Tactical Permanent Portfolio Outshines During Market Downturn

by: MyPlanIQ

Permanent portfolios were first introduced by Harry Browne in his Fail-Safe Investing book. We have written several articles on this subject. In our previous article, we introduced an ETF permanent portfolio that is based on ETFs to mimic the Permanent Portfolio mutual fund PRPFX's holdings: GLD, SLV, FXF, IGE, IYR, VTI, LQD, SHY and IEF. See a lazy or permanent ETF portfolio here. It has the following allocations based on the permanent portfolio fund (PRPFX):

  • Gold 20%
  • Silver 5%
  • Swiss Franc Assets 10%
  • U.S. and Foreign Real Estate and Natural Resource Stocks 15%
  • Aggressive Growth Stocks 15%
  • U.S. Treasury Bills, Bonds and Other Dollar Assets 35%

Permanent portfolio is meant to be 'permanent' meaning allocations are not drastically changed. So our title Tactical 'permanent' portfolio will cause confusion for sure. What we are talking about here is to apply MyPlanIQ's trend-based tactical asset allocation strategy to the ETFs used in the portfolio. The rationales are:

  • These ETFs represent major asset classes
  • These ETFs have extremely interesting correlations with each other, as outlined by Harry Browne (see the description here)
  • Tactical Asset Allocation also relies on a diversified collection of uncorrelated asset classes to work best

Let's look at how the tactical asset allocation portfolio has performed recently, compared with the real permanent portfolio PRPFX, especially on the first 8 highly volatile days in this month:

Portfolio Performance Comparison (as of 8/8/2011)

Portfolio/Fund Name YTD Max DD (since 2001) 1Yr AR 1Yr Sharpe 3Yr AR 3Yr Sharpe 5Yr AR 5Yr Sharpe
PRPFX 7.75% 27.2% 18% 315% 10% 71% 10% 80%
Permanent Portfolio ETF Plan Tactical Asset Allocation Moderate 8.35% 16.7% 14% 145% 8% 70% 8% 68%

Here: Max DD means Maximum Drawdown

Three Month Chart

What the above tells us is that the Tactical Asset Allocation Portfolio had much smaller maximum drawdowns (16.7% vs. 27%).

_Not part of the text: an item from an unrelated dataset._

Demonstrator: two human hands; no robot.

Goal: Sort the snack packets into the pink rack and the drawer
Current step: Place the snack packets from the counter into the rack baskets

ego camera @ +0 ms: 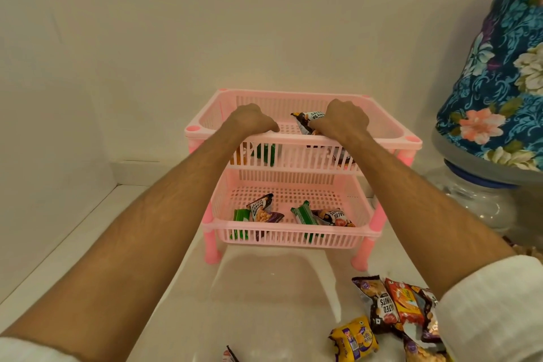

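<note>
Both hands are at the top tier of the pink rack [302,173], so the step in hand looks like stocking that upper basket. The left hand [249,120] is curled over the front rim of the top basket, fingers [269,127] folded down on the plastic with no packet in them that I can see. The right hand [345,117] reaches over the same rim, fingers closed around the lower end of a salted peanuts packet [308,120] that stands tilted inside the basket, either being set down or straightened.

The next move probably calls for letting that packet go flat on the basket floor, then drawing a hand back to the loose pile [402,314] at the near right edge of the worktop [264,303].

Contents: through the slats of the top basket a green packet [266,154] shows at the left, with something orange beside it, and a dark packet towards the right. The lower basket holds two green packets, two salted peanuts packets and a purple one, scattered along its front half.

Unsorted on the worktop lie a salted peanuts packet, an orange-red packet, a yellow biscuit packet [354,338] and several more, partly hidden by the right sleeve. No drawer is in view.
</note>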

From the five year chart, one can see it also side-stepped through the big fallout PRPFX had. This, on the other hand, comes with a reduction in total return (8% vs. 10%).

Year to date, the TAA portfolio actually outperformed PRPFX (8.35% vs. 7.75%). The excellent performance (compared with -10% S&P 500 total return (NYSEARCA:SPY) loss up to 8/8/2011) is due to the strength in GLD, SLV and IEF. Currently, the Tactical Asset Allocation portfolio had the following allocation:

Asset Fund in Portfolio Percentage
REAL ESTATE IYR (iShares Dow Jones US Real Estate) 22.11%
FIXED INCOME LQD (iShares iBoxx $ Invest Grade Corp Bond) 19.66%
FIXED INCOME IEF (iShares Barclays 7-10 Year Treasury) 22.46%
COMMODITIES GLD (SPDR Gold Shares) 18.70%
COMMODITIES SLV (iShares Silver Trust) 17.06%

The takeaway from this article is that for investors who are in favor of permanent portfolio concepts, it is also beneficial to look at the tactical version that can help to reduce portfolio volatility. It does not have to one or the other: the best way would be to implement both in one's portfolio (so called core satellite portfolios). We will have a follow up article on this practice in permanent portfolios.

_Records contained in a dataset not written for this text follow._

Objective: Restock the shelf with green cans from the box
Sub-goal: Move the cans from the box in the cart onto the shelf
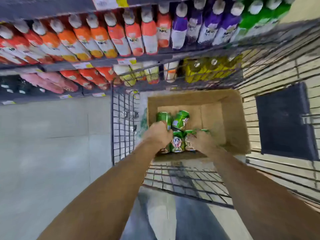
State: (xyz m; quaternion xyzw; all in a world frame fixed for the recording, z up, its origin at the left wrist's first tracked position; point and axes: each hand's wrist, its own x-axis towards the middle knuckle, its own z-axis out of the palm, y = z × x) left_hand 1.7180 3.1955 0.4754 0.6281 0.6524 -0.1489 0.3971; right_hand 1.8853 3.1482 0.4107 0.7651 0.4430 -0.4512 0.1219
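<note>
Inside the cardboard box (230, 108), at 12 o'clock from the person, left hand (158, 134) grips a green can (162, 117). Right hand (201, 141) rests among neighbouring cans (181, 119); its grip is too blurred to tell.

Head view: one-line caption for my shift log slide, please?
Both hands reach into the cardboard box in a wire cart; left hand holds a green can, right hand among the other cans.

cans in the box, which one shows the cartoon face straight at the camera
The can between the two hands, nearest the box's near wall. The other cans beyond it show mostly green sides or tilted labels.
</note>
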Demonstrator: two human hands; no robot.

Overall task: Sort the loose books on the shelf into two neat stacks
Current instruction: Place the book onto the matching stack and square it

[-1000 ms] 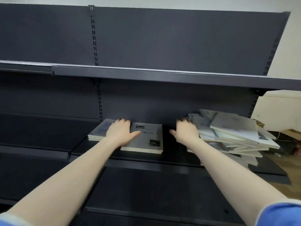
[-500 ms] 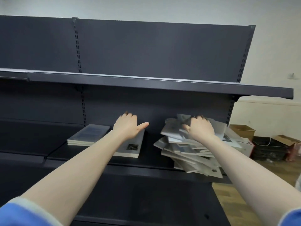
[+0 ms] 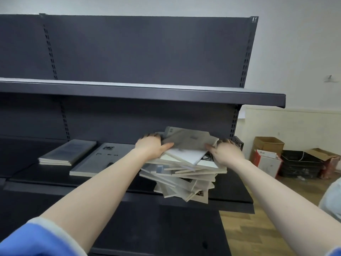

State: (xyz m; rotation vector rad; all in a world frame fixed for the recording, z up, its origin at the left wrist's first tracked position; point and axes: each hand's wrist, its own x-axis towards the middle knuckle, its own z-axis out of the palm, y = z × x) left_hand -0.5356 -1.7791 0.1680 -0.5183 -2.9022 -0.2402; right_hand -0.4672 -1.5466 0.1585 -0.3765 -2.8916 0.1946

Disclaimer: MyPlanIQ does not have any business relationship with the company or companies mentioned in this article. It does not set up their retirement plans. The performance data of portfolios mentioned above are obtained through historical simulation and are hypothetical.

Disclosure: Author is long GLD, SLV, IYR.